Validation entails both verifying that Helmut actually owns the bitcoins in his transaction and that he has not yet spent them elsewhere. Ownership on the Bitcoin blockchain is determined by a pair of cryptographic keys. The first, called the public key, resides in the blockchain for anyone to see. The second is called the private key, and its owner keeps it safe from view. The two keys have a special mathematical relationship that makes them useful for signing digital messages. Here’s how that happens: Helmut takes a message, combines it with his private key, does some calculations, and ends up with a long number. Anyone who has the original message and knows the corresponding public key can then do some calculations of their own to prove that the long number was in fact created with the private key.
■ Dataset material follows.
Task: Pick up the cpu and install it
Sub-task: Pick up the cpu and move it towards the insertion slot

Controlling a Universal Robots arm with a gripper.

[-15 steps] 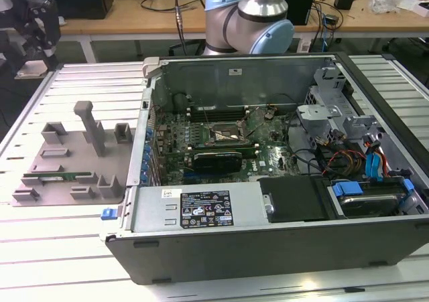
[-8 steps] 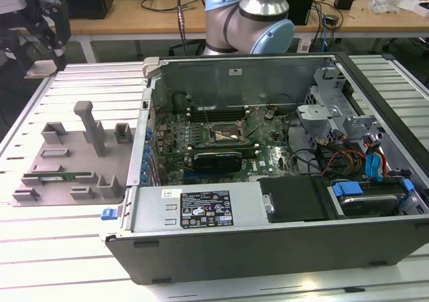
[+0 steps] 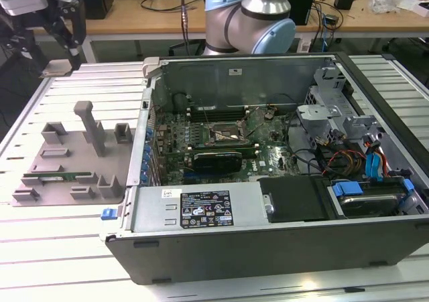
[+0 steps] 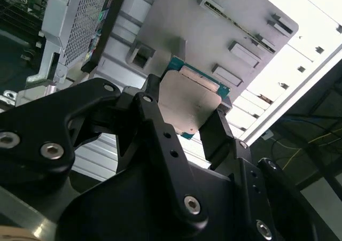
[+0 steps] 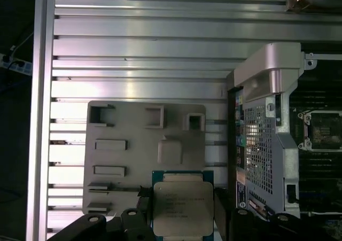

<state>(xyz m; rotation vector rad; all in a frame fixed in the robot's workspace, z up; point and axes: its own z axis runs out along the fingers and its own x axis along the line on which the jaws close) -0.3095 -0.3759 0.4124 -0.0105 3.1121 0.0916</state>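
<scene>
My gripper (image 5: 181,206) is shut on the cpu (image 5: 181,209), a small flat square chip with a silvery-grey top on a green board. In both wrist views a black finger presses each side of it; the fingers (image 4: 219,129) clamp the cpu (image 4: 189,99). In the exterior view the gripper (image 3: 62,61) hangs with the cpu (image 3: 56,68) above the slatted table's far corner on the exterior view's left, beyond the grey fixture plate (image 3: 67,161). The black square-framed socket (image 3: 224,134) sits on the motherboard inside the open computer case (image 3: 268,242), apart from the gripper.
The fixture plate (image 5: 139,155) has raised holders and an upright post (image 3: 90,124); a green memory stick (image 3: 57,177) lies in it. The case's metal wall (image 5: 267,145) stands between the plate and the socket (image 5: 323,130). Cables and drive cages fill the case's right side.
</scene>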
In Bitcoin, transactions are signed with private keys that correspond to the public key most recently associated with coins being spent. And when the transaction gets processed, those coins get assigned a new public key.

But the main role of miners is to ensure the irreversibility of new transactions, making them final and tamperproof. The method they use for doing so is thought to be the most significant contribution that Satoshi Nakamoto—whoever he or she is—made to the field of computer science.
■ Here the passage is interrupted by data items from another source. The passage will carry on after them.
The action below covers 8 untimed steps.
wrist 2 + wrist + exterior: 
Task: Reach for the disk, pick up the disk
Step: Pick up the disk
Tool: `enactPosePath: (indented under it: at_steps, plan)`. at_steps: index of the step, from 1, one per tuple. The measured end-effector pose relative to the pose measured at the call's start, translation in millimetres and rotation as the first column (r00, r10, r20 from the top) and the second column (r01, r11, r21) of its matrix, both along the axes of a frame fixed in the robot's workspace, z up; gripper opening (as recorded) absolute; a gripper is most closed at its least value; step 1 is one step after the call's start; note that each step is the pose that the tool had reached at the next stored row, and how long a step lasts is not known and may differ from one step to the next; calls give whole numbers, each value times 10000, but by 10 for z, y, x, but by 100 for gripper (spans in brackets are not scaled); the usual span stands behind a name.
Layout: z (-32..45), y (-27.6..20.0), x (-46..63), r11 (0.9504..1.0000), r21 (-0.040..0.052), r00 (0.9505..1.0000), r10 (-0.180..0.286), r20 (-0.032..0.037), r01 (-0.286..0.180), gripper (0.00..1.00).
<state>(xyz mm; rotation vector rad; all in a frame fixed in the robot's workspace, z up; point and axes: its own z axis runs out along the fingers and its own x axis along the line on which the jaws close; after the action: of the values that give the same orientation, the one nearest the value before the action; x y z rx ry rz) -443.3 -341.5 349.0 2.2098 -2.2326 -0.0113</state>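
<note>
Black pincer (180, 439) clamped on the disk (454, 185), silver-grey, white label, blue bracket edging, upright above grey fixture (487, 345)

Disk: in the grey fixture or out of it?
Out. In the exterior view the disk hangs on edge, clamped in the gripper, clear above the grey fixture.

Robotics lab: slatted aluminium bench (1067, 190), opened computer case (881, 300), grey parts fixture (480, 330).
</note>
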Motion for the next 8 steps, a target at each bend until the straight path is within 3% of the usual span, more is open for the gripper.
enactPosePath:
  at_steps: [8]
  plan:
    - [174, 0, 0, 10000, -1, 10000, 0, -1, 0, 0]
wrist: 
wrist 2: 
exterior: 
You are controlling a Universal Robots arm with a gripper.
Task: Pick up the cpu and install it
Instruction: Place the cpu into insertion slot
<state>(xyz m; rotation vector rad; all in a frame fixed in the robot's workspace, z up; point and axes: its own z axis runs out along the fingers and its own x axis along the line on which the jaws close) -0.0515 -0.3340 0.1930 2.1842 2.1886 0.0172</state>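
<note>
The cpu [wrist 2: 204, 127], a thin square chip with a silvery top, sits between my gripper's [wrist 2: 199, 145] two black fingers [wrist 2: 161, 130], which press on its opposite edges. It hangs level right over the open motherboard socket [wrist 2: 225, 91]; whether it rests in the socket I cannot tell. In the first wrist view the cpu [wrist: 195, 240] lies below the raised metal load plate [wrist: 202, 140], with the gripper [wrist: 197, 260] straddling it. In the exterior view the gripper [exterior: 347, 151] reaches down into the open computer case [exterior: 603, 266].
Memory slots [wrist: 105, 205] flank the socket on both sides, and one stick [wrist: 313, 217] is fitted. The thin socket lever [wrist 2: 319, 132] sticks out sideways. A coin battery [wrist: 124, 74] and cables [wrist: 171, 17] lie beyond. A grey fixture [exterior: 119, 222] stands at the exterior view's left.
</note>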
Ensuring irreversibility becomes necessary only when you invite anyone and everyone to take part in the curation of a ledger. If the Bitcoin blockchain were being run by a single bank with a set of known validators operating under a single jurisdiction, then enforcing the finality of transactions would be as simple as writing it into company policy and punishing anyone who didn’t follow the rules.

But in Bitcoin, there is no central authority to enforce the rules. Miners are operating anonymously all over the world—in China, Eastern Europe, Iceland, Venezuela—driven by a diversity of cultures and bound by different legal systems and regulatory obligations. Therefore, there is no way of holding them accountable. The Bitcoin code alone must suffice. To ensure proper behavior, Bitcoin uses a scheme called proof of work.

How Does Proof of Work Secure Blockchains?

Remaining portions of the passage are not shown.